Abatió el vuelo y percibió aprisionado en una arista de la roca, un rutilante rayo de sol.

Pobrecillo, díjole el ave compadecida, no te inquietes, que yo escalaré las nubes y alcanzaré la veloz cuádriga antes que desaparezca debajo del mar.

Y cogiéndolo en el pico se remontó por los aires y voló tras el astro que se hundía en el ocaso.

Pero, cuando estaba ya próxima a alcanzar al fugitivo, sintió el águila que el rayo, con soberbia ingratitud, abrasaba el curvo pico que lo retornaba al cielo.

Irritada, entonces, abrió las mandíbulas y lo precipitó en el vacío.

Descendió el rayo como una estrella filante, chocó   —86→   contra la tierra, se levantó y volvió a caer. Como una luciérnaga maravillosa erró a través de los campos y su brillo, infinitamente más intenso que el de millones de diamantes, era visible en mitad del día y de noche centelleaba en las tinieblas como un diminuto sol.

Los hombres, asombrados, buscaron mucho tiempo la explicación del hecho extraordinario, hasta que un día los magos y nigromantes descifraron el enigma. La errabunda estrella era una hebra desprendida de la cabellera del sol. Y añadieron que el lograse aprisionarla vería trocarse su existencia efímera en una vida inmortal; pero, para coger el rayo sin ser consumido por él, era necesario haber extirpado del alma todo vestigio de piedad y amor.

Entonces, todos los lazos se desataron, y ya no hubo ni padres, ni hijos ni hermanos. Los amantes abandonaron a sus amadas y la humanidad entera persiguió, como desatentada jauría, al celeste peregrino por toda la redondez de la tierra. Noche y día millares de manos ávidas se tendieron sin cesar hacia el ascua fulgurante, cuyo contacto reducía a la nada a los audaces y sólo dejaba de sus cuerpos, de sus corazones egoístas y soberbios, un puñado de polvo de un matiz de trigo madura, que parecía hecho de rayos de sol.

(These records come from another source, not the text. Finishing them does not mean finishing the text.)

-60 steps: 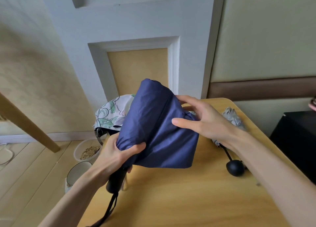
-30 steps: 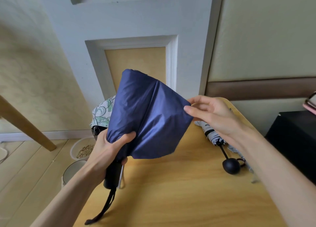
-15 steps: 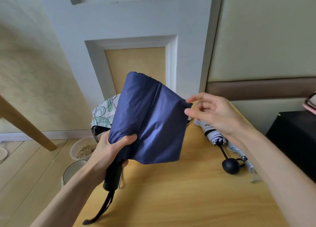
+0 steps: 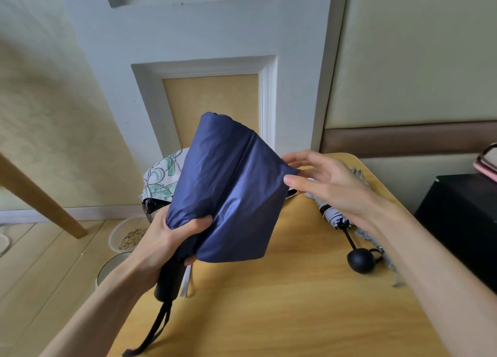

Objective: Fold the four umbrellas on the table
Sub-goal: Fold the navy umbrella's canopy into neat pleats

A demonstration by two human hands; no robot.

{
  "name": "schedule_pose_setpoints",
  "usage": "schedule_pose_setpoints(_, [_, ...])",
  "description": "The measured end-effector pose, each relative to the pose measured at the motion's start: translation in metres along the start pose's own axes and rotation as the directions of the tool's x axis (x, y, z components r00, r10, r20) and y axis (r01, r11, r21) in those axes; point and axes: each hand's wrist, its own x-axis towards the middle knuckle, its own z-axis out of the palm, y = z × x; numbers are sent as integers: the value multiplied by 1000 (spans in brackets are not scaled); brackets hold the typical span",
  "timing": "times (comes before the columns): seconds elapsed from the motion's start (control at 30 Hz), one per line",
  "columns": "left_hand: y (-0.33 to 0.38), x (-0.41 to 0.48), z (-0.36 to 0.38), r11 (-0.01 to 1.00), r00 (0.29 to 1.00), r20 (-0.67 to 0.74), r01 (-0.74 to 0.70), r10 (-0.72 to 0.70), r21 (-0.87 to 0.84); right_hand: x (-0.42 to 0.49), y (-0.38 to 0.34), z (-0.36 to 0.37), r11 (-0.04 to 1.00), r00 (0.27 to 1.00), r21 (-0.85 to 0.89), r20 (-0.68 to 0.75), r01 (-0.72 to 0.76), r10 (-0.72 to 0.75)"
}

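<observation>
Yellow wood of the bench [image 4: 269, 316] fills the near view. Past its near left edge hangs the black strap [image 4: 153, 329] of the navy umbrella [image 4: 231, 190], and above the strap is its black handle [image 4: 169, 281]. My left grip [image 4: 166, 238] is clamped round the bottom of the gathered canopy just above that handle, thumb across the front of the cloth. It holds the umbrella clear of the bench, tilted with its tip up and away from me. The canopy is loose and not yet rolled.

My right grip [image 4: 330, 184] pinches the right corner of the navy cloth between thumb and fingers. Beneath that wrist a pale patterned umbrella [image 4: 333, 216] lies collapsed on the bench, its black ball handle [image 4: 360, 260] pointing toward me. Behind the navy canopy, at the far left edge of the bench, a floral umbrella [image 4: 158, 179] shows. On the floor to the left stand two bowls [image 4: 129, 235], one holding grain. A black cabinet [image 4: 462, 222] stands to the right, and a panelled wall [image 4: 209, 34] is beyond.
</observation>
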Motion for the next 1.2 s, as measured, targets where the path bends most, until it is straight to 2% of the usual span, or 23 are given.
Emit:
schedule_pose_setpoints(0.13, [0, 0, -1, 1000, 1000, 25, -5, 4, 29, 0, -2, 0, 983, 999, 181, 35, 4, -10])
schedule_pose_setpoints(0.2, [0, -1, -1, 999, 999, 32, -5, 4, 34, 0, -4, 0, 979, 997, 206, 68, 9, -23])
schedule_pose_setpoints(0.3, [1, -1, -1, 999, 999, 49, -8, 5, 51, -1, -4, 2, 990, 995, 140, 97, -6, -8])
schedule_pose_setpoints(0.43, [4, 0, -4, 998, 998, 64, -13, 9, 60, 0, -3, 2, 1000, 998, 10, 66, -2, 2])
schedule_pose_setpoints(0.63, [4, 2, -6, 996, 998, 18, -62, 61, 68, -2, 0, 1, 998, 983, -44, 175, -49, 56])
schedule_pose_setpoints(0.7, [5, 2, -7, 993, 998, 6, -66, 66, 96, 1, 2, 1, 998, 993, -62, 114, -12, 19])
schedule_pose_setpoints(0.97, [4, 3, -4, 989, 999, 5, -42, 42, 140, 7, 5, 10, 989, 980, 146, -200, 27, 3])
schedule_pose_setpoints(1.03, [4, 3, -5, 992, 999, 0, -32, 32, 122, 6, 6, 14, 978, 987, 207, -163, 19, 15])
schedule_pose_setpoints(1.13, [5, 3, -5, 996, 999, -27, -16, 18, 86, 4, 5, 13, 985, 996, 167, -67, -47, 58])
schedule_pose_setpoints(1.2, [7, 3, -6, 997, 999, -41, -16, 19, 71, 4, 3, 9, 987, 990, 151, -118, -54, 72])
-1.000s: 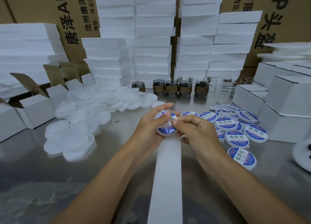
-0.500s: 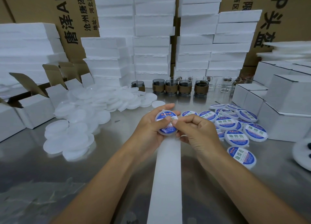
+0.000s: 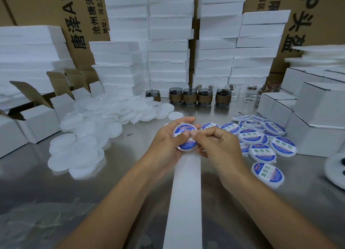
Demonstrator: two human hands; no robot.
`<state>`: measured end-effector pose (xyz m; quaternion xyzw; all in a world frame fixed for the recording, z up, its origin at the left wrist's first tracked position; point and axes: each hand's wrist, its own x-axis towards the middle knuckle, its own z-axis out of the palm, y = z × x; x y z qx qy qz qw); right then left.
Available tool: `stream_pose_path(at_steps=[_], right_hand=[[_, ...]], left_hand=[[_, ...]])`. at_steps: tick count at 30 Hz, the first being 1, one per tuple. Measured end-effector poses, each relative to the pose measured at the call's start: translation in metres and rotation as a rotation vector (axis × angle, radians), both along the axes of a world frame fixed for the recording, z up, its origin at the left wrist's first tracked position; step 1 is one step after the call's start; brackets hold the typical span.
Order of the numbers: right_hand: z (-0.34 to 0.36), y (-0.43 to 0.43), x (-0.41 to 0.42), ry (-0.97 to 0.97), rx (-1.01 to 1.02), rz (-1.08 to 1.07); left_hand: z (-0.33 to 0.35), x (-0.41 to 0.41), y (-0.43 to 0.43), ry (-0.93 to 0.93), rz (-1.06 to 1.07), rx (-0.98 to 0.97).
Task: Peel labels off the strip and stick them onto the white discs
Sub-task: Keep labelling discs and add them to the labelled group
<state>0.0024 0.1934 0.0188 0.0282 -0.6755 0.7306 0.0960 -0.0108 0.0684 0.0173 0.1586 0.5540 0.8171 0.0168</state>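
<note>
My left hand (image 3: 168, 142) grips a white disc (image 3: 183, 130) with a blue and white round label on its face, the thumb lying across the label. My right hand (image 3: 216, 146) has its fingers curled, and its thumb and forefinger press on the label's right edge. Below both hands the white backing strip (image 3: 185, 202) runs down the table to the bottom edge. Plain white discs (image 3: 84, 136) lie heaped at the left. Labelled discs (image 3: 261, 142) lie in a cluster at the right.
The steel table (image 3: 46, 202) carries open white cartons (image 3: 37, 118) at the left and closed white boxes (image 3: 317, 118) at the right. Foam slabs (image 3: 168, 43) are stacked at the back, with several small glass jars (image 3: 188, 97) in front of them.
The label has gone from partly lifted to lying flat on the disc. Both hands have stayed in place, with the right fingers shifting along the label's edge.
</note>
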Motion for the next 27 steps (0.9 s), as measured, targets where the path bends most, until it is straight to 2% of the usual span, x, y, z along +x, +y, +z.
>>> stream_pose_path(at_steps=[5,13,17,21,27], right_hand=[[-0.003,-0.001,-0.002,0.073,0.051,-0.086],[-0.013,-0.004,-0.005,0.298,0.420,-0.228],[-0.017,-0.001,-0.005,0.339,0.548,-0.244],[-0.014,0.001,-0.007,0.259,0.524,-0.198],[-0.004,-0.001,-0.003,0.166,0.232,-0.033]], left_hand=[[-0.001,0.001,0.005,0.003,-0.033,0.047],[-0.003,0.002,0.008,-0.027,-0.057,0.064],[-0.001,0.002,0.005,-0.017,-0.048,0.099],[0.002,0.000,-0.001,-0.025,-0.028,0.178],[0.000,0.002,0.002,-0.022,-0.096,0.142]])
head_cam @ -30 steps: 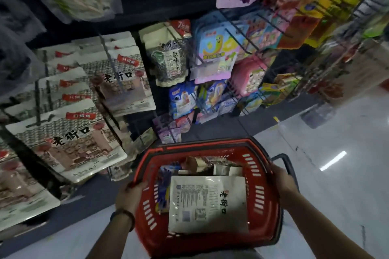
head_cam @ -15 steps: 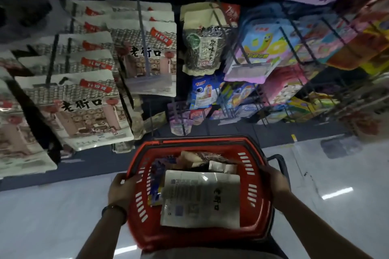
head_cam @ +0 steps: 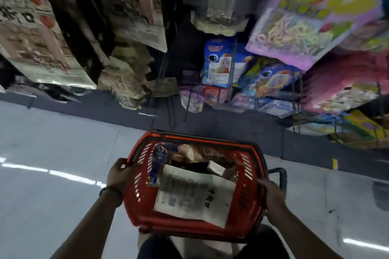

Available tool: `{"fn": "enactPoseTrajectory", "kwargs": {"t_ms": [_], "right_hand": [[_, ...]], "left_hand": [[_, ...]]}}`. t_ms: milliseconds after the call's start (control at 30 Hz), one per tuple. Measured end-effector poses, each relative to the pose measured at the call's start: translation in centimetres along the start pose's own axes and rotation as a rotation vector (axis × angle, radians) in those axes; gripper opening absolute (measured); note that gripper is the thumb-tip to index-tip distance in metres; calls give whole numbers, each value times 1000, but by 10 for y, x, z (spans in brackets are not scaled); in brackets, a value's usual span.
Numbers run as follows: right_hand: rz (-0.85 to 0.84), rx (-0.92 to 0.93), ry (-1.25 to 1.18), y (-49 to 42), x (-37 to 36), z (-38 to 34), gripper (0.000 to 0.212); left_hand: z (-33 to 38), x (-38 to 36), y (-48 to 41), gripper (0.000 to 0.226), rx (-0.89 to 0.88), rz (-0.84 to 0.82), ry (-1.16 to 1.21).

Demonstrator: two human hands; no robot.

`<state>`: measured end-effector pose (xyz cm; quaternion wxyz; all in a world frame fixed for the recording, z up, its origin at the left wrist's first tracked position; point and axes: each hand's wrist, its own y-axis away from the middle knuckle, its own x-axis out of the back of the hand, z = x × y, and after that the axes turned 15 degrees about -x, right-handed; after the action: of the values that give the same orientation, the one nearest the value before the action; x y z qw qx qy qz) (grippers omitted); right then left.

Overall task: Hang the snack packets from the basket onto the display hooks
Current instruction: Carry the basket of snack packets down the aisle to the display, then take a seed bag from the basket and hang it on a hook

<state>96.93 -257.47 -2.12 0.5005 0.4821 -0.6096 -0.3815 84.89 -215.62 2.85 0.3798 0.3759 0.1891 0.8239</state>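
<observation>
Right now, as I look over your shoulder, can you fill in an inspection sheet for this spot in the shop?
Surface: pale glossy floor with streaks of reflected light.
Job's things: red basket held up in front of the rack; a white packet lies on top, a blue-purple packet stands against its left wall, and there are more beneath. Thin display hooks carry hanging packets, which are blurred.
Clutter: nothing seen.
Grippers: left hand grips the basket's left rim, right hand its right rim.
Cables: nothing seen.
Surroundings: dark plinth under the rack; wristband on the left wrist.
</observation>
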Motion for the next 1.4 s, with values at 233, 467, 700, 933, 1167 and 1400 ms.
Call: {"fn": "enactPoseTrajectory", "kwargs": {"t_ms": [233, 467, 700, 933, 1167, 1400], "right_hand": [[45, -22, 144, -139, 20, 31, 34], [66, -43, 77, -246, 15, 55, 24], [122, 71, 140, -311, 14, 71, 53], [411, 169, 422, -270, 5, 98, 76], [178, 539, 525, -189, -21, 135, 43], [83, 462, 466, -189, -37, 142, 21]], "left_hand": [[-114, -88, -87, 37, 42, -79, -55], [-127, -183, -116, 41, -42, -164, -168], [-179, -232, -137, 45, -182, -185, -225], [-191, -239, -102, 102, -354, -169, -588], [-207, -240, -14, 59, -751, -441, -595], [-217, -262, 10, 59, -840, -565, -863]]}}
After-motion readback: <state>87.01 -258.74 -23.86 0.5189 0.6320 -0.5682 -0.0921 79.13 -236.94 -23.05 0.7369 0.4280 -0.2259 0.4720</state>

Y aquel prodigio, incesantemente renovado, no detenía el enjambre de los que iban a la conquista de la inmortalidad. Los que sucumbían eran sin duda aquellos que conservaban en sus corazones un vestigio   —87→   de sentimientos adversos, y cada cual confiado en el poder victorioso de su ambición, proseguía la caza interminable, sin desmayos y sin recelos, seguros del éxito final.

Y el rayo erró por los cuatro ámbitos del planeta, marcando su paso con aquel reguero de polvo dorado y brillante que, arrastrado por las aguas, penetró a través de la tierra y se depositó en las grietas de las rocas y en el lecho de los torrentes.

Por fin, el águila, desvanecido ya su rencor, cogiolo nuevamente y lo puso en la ruta del astro que subía hacia el cénit.

Y trascurrió el tiempo. El ave, muchas veces centenaria, vio hundirse en la nada incontables generaciones. Un día el Amor desplegó sus alas y se remontó al infinito y como hallase a su paso al águila que bogaba en el azul, le dijo:

-Mi reinado ha concluido. Mirad allá abajo.

Y la penetrante mirada del ave distinguió a los hombres ocupados en extraer de la tierra y del fondo de las aguas un polvo amarillo, rubio como las espigas, cuyo contacto infiltraba en sus venas un fuego desconocido.

Y, viendo a los mortales, trastornada la esencia de sus almas, pelearse entre sí como fieras, exclamó el águila:

-Sí, el oro es un precioso metal. Mezcla de luz y de cieno, tiene el rubio matiz del rayo; y sus quilates son la soberbia, el egoísmo y la ambición.